What lines below hold the string "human"? Copy them all.

○ ○ ○ ○

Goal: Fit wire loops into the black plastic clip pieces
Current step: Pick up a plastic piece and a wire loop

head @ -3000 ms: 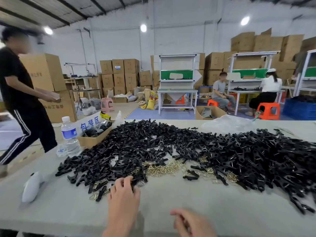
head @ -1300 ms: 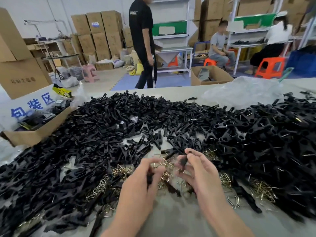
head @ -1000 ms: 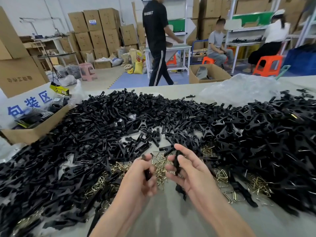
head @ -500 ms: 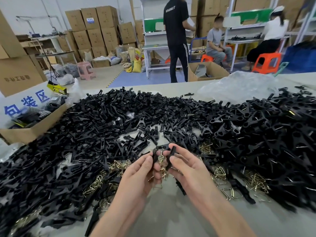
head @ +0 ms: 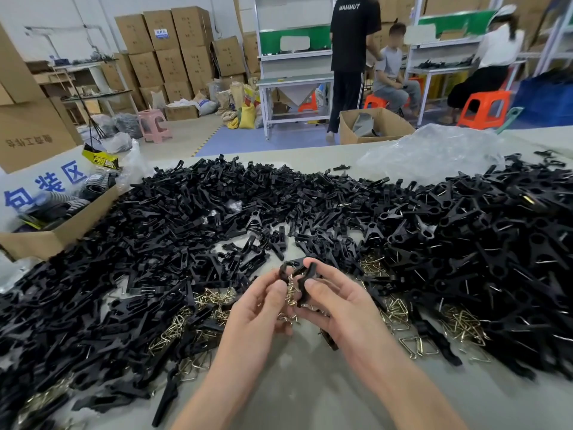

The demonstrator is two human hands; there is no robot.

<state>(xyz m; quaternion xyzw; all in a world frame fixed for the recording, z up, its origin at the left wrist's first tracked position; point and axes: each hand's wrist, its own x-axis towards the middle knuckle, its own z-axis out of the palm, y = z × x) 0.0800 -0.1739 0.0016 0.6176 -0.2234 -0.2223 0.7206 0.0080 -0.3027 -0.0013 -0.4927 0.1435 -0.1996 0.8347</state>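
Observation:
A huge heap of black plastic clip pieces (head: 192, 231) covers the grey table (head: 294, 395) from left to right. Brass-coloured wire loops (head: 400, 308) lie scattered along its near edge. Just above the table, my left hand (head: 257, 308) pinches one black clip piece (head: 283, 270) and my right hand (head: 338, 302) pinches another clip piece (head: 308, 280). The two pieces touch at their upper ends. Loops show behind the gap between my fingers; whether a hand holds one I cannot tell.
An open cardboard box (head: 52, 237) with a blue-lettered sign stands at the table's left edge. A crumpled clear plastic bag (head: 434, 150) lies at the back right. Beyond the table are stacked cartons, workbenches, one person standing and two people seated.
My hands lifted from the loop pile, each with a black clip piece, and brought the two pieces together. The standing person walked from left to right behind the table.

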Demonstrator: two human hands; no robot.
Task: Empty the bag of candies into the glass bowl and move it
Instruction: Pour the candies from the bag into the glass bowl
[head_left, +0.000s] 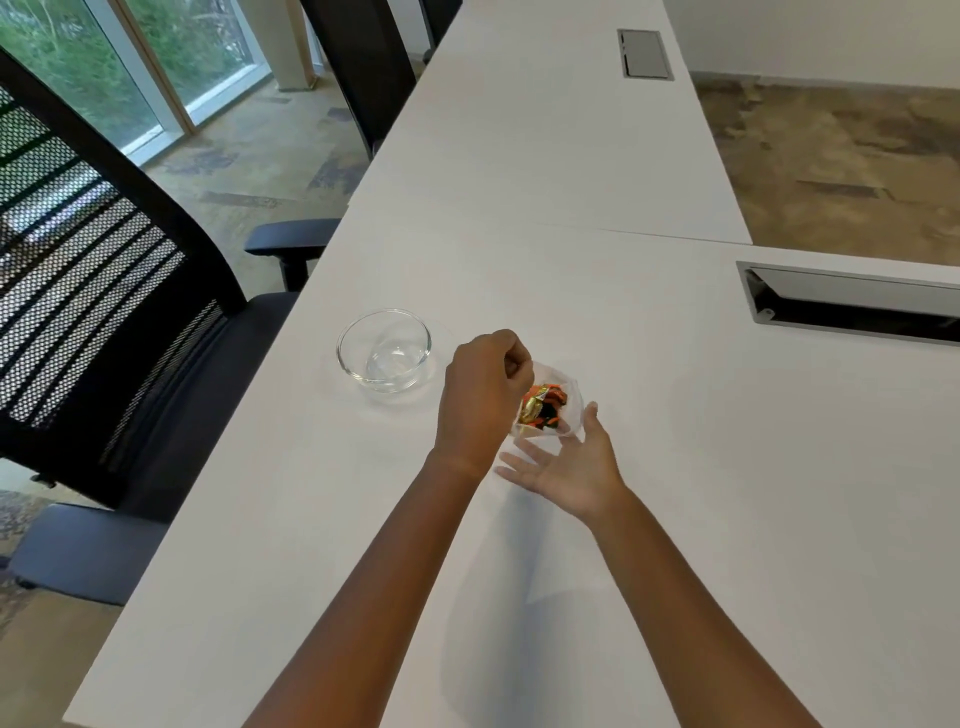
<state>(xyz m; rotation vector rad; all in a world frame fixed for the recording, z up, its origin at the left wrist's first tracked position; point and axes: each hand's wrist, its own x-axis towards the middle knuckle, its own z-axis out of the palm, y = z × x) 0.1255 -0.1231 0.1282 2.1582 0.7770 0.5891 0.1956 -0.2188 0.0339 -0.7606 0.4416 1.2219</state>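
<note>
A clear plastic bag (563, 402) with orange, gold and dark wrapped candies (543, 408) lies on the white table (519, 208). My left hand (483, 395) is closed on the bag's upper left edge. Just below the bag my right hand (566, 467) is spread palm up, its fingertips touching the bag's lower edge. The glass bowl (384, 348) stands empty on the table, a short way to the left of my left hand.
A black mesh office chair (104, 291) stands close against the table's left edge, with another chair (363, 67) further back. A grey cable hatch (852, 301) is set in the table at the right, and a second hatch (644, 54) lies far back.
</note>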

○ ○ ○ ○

Answer to the exercise:
The demonstrator is two human hands; there is no robot.
Demonstrator: two human hands; no robot.

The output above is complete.